→ What you should do
Count how many lines of the data include the string "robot", then say that number and stop.

══ Provided records ══

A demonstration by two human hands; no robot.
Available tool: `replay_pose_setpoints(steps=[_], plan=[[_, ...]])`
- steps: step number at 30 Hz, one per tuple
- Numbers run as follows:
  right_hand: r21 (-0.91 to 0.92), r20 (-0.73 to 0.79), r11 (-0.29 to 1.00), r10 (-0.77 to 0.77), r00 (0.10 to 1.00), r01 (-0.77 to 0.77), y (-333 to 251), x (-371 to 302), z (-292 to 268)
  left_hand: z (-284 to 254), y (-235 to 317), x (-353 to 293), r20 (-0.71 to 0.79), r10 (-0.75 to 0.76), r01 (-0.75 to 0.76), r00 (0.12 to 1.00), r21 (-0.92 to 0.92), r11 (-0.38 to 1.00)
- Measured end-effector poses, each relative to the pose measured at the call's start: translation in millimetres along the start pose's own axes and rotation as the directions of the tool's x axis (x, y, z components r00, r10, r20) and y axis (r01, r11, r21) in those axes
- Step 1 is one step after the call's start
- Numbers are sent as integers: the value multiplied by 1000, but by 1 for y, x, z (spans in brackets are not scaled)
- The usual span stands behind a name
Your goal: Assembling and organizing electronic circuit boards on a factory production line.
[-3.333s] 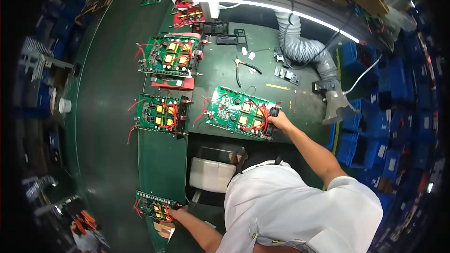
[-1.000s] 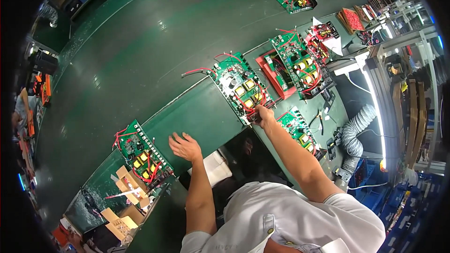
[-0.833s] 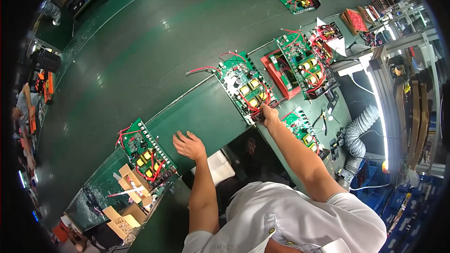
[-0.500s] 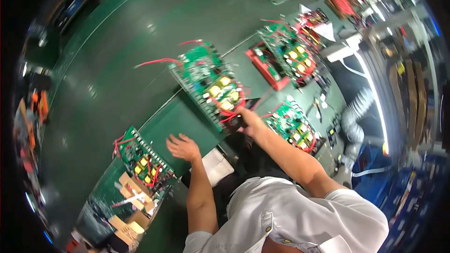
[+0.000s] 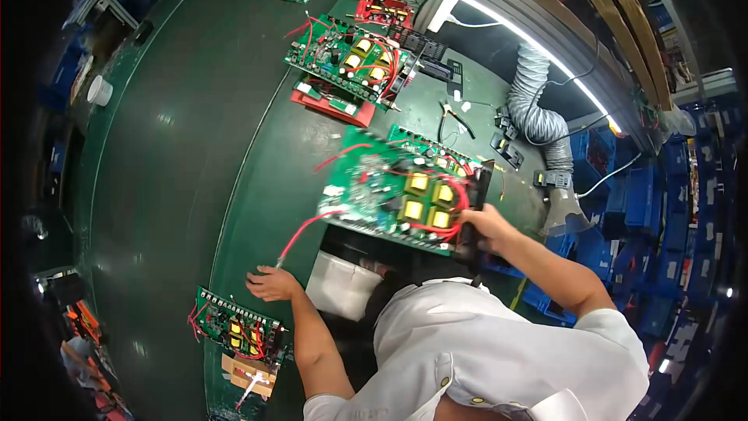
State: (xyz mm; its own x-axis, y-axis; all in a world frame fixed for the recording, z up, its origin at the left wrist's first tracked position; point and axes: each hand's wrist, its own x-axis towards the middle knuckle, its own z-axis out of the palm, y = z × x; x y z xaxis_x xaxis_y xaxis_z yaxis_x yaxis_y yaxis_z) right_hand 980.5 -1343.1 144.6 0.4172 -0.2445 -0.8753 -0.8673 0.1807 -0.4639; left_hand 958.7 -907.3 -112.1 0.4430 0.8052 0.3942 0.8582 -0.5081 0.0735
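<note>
My right hand [image 5: 486, 228] grips a large green circuit board [image 5: 372, 196] by its black end piece, holding it up in front of me. The board carries several yellow transformers and loose red wires, and is partly smeared by motion. One red wire droops toward my left hand [image 5: 269, 284], which hovers over the bench with its fingers apart and holds nothing. Close to that hand lies a smaller-looking green board [image 5: 234, 323] with red wires. Another green board [image 5: 432, 150] is partly hidden behind the held one.
Across the green bench [image 5: 253, 210], a green board [image 5: 347, 58] rests over a red case [image 5: 331, 105]. Pliers [image 5: 456, 121] and black parts lie to the right, near a silver duct [image 5: 536, 97] and a lamp tube [image 5: 545, 54]. A cardboard box [image 5: 248, 376] stands at lower left.
The held board has moved right and nearer to me, turning closer to level. My left hand has moved left and down. The whole view has swung round to the right.
</note>
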Motion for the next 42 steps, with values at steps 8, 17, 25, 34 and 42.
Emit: replay_pose_setpoints(steps=[8, 17, 25, 34, 42], plan=[[-64, -171, 986, -162, 972, 153, 8, 70, -81, 1, -8, 5, -41, 6, -7, 999, -21, 1000], [-279, -101, 958, -94, 990, 63, -13, 76, -93, 2, 28, 48, 148, 5, 37, 989, -281, 959], [-993, -25, 107, -630, 776, 55, -80, 19, -79, 37, 108, 127, 125, 78, -23, 989, -393, 919], [-356, 591, -32, -782, 198, 934, -355, 110, 254, 48, 198, 130, 123, 222, -170, 967, -333, 927], [-704, 494, -549, -834, -243, 452, -626, 434, 405, 45, 218, 137, 243, 238, -202, 940, -165, 965]])
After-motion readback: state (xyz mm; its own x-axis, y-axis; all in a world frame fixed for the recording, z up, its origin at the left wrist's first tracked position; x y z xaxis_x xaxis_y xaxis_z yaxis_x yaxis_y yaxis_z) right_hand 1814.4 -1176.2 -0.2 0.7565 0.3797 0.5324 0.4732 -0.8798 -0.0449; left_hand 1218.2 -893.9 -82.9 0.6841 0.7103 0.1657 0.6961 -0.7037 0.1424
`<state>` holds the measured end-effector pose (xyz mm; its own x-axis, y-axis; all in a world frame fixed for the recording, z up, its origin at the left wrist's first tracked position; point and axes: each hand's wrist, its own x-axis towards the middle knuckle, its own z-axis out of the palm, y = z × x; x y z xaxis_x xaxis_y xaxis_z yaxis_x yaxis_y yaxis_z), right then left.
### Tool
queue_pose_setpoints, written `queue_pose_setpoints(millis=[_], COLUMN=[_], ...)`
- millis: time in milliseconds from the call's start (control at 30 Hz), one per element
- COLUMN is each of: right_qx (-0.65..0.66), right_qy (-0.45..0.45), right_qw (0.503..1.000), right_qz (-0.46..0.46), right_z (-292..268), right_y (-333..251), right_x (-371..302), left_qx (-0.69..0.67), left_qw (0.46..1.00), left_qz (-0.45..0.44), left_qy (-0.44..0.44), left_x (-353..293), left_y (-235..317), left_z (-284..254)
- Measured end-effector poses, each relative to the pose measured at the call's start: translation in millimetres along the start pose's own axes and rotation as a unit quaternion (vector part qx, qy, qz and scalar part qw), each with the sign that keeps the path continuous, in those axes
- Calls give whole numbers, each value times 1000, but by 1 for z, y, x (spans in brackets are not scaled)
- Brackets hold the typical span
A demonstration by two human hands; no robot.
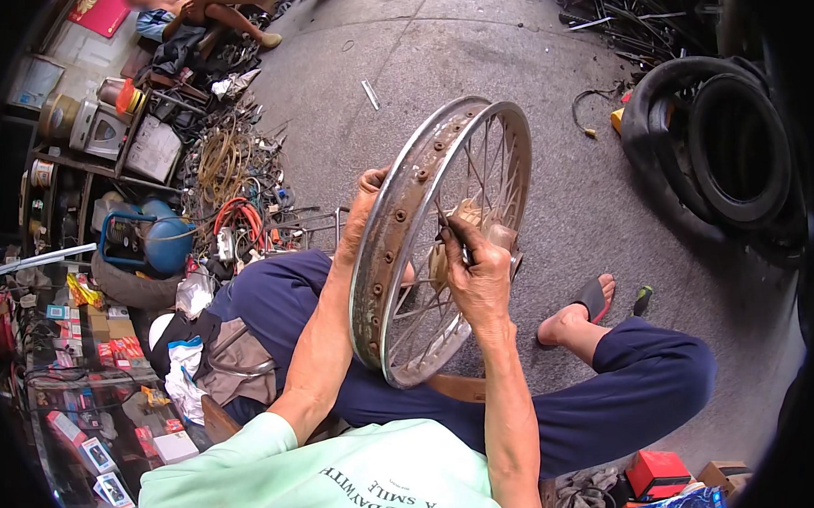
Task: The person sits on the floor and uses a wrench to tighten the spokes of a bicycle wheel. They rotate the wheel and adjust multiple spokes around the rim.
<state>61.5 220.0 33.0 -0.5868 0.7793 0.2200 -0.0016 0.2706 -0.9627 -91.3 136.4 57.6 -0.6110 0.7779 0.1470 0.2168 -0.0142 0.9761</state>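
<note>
A spoked metal wheel (384, 253) with no tyre stands tilted in front of me, its rusty rim bed facing left. My left hand (362, 207) is closed on the rim's left side, with part of its fingers hidden behind it. My right hand (480, 275) is among the spokes, near the hub (501, 237). Its thumb and blackened fingers pinch a thin spoke. The wheel's lower edge rests by my lap, over dark blue trousers (591, 416).
Black tyres and tubes (739, 146) lie at the right. Coiled cables (225, 155) and a blue air compressor (158, 236) crowd the left. Small boxes (98, 454) fill the lower left. A person (204, 9) sits at the far left. A red box (658, 474) stands lower right.
</note>
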Motion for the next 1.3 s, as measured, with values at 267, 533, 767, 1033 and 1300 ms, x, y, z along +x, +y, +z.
queue_pose_setpoints(millis=[267, 533, 767, 1033, 1300], right_qx=[-13, -14, 2, -26, -22], right_qy=[19, 16, 6, 9, 9], right_qw=[999, 1000, 1000, 999, 999], right_qz=[-30, -18, 0, -35, -46], right_z=[-8, -16, -18, -18, -18], right_y=[5, 4, -1, 2, -2], right_x=[-4, -5, -7, -5, -6], left_qx=[-408, -410, -411, -382, -393], left_qw=[898, 903, 895, 909, 915], left_qz=[-126, -58, -105, -126, -62], left_qy=[-111, -111, -142, -110, -65], left_x=[19, 12, 10, 7, 17], left_y=[-9, 11, -6, 4, 19], left_z=[-1, 23, 12, 12, 33])
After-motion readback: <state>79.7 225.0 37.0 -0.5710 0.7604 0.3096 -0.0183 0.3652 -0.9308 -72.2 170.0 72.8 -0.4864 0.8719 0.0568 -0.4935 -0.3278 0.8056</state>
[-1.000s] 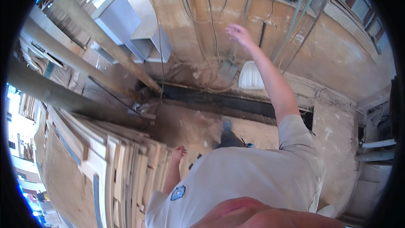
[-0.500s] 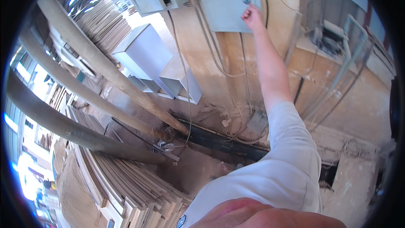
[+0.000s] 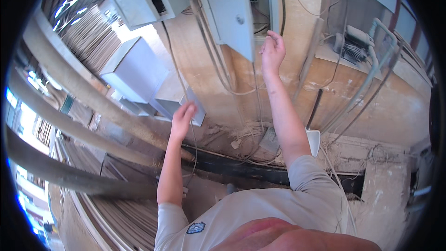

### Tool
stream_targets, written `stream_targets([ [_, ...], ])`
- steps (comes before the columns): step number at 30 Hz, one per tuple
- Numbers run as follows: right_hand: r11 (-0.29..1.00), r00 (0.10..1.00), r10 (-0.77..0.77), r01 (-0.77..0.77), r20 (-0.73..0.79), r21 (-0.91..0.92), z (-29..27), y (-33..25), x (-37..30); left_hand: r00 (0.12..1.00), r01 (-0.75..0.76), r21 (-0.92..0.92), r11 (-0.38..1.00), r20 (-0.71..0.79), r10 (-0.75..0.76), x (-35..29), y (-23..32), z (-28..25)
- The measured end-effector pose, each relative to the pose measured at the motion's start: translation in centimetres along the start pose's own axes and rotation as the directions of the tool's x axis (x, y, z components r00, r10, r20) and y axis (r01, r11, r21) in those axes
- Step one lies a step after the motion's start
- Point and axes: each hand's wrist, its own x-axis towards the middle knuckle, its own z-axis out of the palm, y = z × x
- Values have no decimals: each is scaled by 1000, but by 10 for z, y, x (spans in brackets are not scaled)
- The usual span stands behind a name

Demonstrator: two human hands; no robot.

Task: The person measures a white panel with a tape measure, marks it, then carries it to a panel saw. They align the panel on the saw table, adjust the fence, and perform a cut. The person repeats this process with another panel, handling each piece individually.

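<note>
A pale grey metal cabinet door (image 3: 231, 14) stands ajar on the wall, with a round lock on its face. Behind its free edge, wiring and a small white part show inside the cabinet (image 3: 261, 7). My right hand (image 3: 272, 56) is raised just right of the door's lower corner. Its fingers are loosely bent and apart, with nothing visible in them. Lower down on the left, my left hand (image 3: 184, 117) is lifted in front of a hanging cable (image 3: 179, 72). Its fingers look curled but are smeared by motion, and I cannot see whether they touch the cable.
A second metal box (image 3: 130, 0) hangs at the upper left. White open cabinets (image 3: 134, 72) stand below it. Thick pipes (image 3: 93, 97) cross the left side, above stacked boards (image 3: 111, 223). A dustpan (image 3: 313, 142) leans at the wall's foot, and a dark trench (image 3: 241, 169) runs along the floor.
The cabinet door has swung from closed to ajar. My right hand has left the lock and come lower. My left arm has come into view, and the view has shifted.
</note>
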Motion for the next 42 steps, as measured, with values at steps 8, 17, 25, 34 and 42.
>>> stream_targets([
  [8, 860, 939, 286, -163, 192, -484, 81, 65, 147, 805, -428, 432, 794, -217, 552, 143, 114, 117],
  [17, -614, 541, -145, 607, 828, -504, 127, 72, 204, 880, -331, 260, 907, -260, 396, 181, 64, 94],
  [25, -105, 627, 82, 778, 775, -619, 146, 54, 273, 769, -493, 254, 832, -321, 553, 175, 60, 83],
  [34, -29, 500, -132, 861, 856, -507, 71, 47, 149, 737, -491, 287, 822, -367, 568, 168, 66, 104],
  [42, 498, 331, 710, 388, 621, -776, -176, 100, -277, 885, -421, 278, 863, -83, 458, 44, 77, 172],
])
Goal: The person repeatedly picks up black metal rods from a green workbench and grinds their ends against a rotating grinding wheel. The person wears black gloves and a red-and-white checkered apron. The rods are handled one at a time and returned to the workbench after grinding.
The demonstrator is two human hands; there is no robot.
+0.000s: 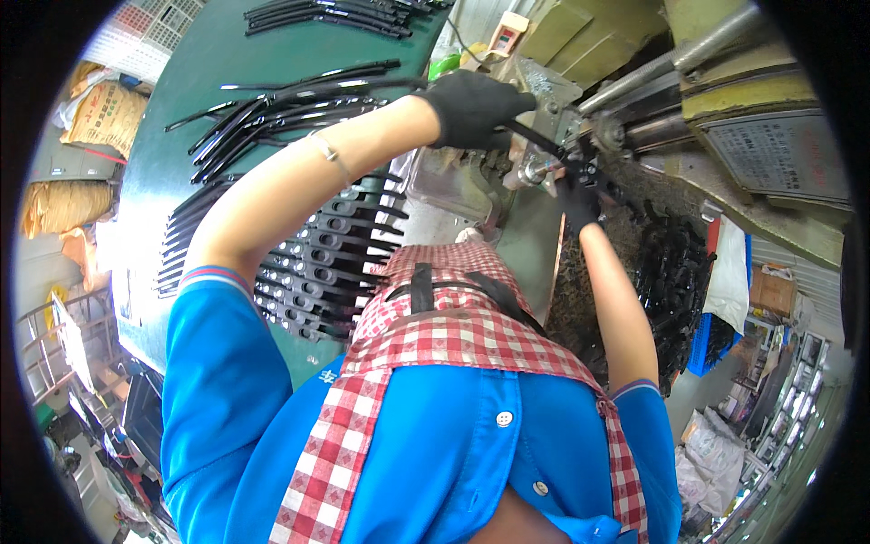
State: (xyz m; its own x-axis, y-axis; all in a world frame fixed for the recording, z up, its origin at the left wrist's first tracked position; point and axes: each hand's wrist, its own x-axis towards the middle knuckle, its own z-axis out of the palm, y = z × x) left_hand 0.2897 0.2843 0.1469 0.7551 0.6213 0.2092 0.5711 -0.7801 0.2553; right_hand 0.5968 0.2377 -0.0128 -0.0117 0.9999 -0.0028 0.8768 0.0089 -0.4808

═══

→ Answer box
4